The 2012 MacArthur Foundation Fellows were announced Monday and two of the recipients have Chicago connections.

Dylan Penningroth, an Associate Professor at Northwestern University’s Department of History since 2003, was selected for his research into American slavery and the immediate years after abolition. Penningroth’s research and books have shed light as to how slaves and ex-slaves were able to claim family and property, even as they were often considered property under the law.

Penningroth’s 2003 book The Claims of Kinfolk: African American Property and Community in the Nineteenth-Century South and more recent writings like this 2009 essay for The American History Review dig deep into this informal economy and how African Americans used extra-legal and a tight-knit social and family structure to make that possible, tracing his research back to Africa’s Gold Coast for parallels and connections.

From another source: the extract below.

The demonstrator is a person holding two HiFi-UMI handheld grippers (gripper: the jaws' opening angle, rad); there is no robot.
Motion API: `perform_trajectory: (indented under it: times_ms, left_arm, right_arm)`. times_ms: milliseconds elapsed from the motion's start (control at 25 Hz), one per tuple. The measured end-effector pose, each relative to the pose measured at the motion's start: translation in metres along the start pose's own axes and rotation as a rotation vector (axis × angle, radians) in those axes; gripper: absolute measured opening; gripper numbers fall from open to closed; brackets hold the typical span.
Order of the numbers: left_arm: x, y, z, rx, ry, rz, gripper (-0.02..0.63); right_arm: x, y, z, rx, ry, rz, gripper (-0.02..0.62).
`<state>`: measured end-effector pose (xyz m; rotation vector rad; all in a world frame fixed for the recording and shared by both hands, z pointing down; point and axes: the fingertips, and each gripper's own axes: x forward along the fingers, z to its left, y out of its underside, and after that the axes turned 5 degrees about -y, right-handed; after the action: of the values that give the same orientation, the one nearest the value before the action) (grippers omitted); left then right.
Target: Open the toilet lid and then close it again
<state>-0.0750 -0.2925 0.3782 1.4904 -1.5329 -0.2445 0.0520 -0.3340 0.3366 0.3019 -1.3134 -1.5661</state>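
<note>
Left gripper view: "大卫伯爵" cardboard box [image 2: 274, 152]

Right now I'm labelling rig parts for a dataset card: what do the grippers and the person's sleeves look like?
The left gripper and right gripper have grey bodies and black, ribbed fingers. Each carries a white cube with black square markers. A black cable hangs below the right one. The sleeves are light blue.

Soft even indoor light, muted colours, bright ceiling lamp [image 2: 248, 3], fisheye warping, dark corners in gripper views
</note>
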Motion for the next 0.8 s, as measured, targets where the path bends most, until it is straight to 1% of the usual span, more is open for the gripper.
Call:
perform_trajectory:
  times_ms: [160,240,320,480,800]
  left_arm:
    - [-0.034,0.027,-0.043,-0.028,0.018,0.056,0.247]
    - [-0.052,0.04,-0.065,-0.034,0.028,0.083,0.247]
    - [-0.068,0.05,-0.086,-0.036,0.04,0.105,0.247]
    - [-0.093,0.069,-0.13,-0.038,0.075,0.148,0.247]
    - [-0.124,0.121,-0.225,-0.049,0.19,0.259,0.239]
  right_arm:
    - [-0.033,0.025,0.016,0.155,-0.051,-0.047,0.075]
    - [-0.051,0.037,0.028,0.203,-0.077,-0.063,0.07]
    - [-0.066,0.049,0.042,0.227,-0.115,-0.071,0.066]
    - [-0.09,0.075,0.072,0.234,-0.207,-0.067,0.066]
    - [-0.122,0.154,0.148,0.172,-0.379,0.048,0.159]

Claire Chase founded the International Contemporary Ensemble in 2001, which has grown to become one of the world’s most sought-after and respected new music ensembles. With residencies at New York University and Columbia College Chicago, ICE is committed to advancing new music from contemporary composers and maintains a flexible roster of over 30 musicians who can perform as a full ensemble or smaller groups capable of playing everywhere from coffeehouses and classrooms to museums and orchestra halls.

Penningroth and Chase receive a five-year, $500,000, no strings attached grant to do with as they wish. Previous Chicagoans awarded MacArthur "genius grants" have included musician Ken Vandermark (a 1999 winner), playwright and director Mary Zimmerman (1998), and Jeanne Gang, who was awarded a fellowship last year.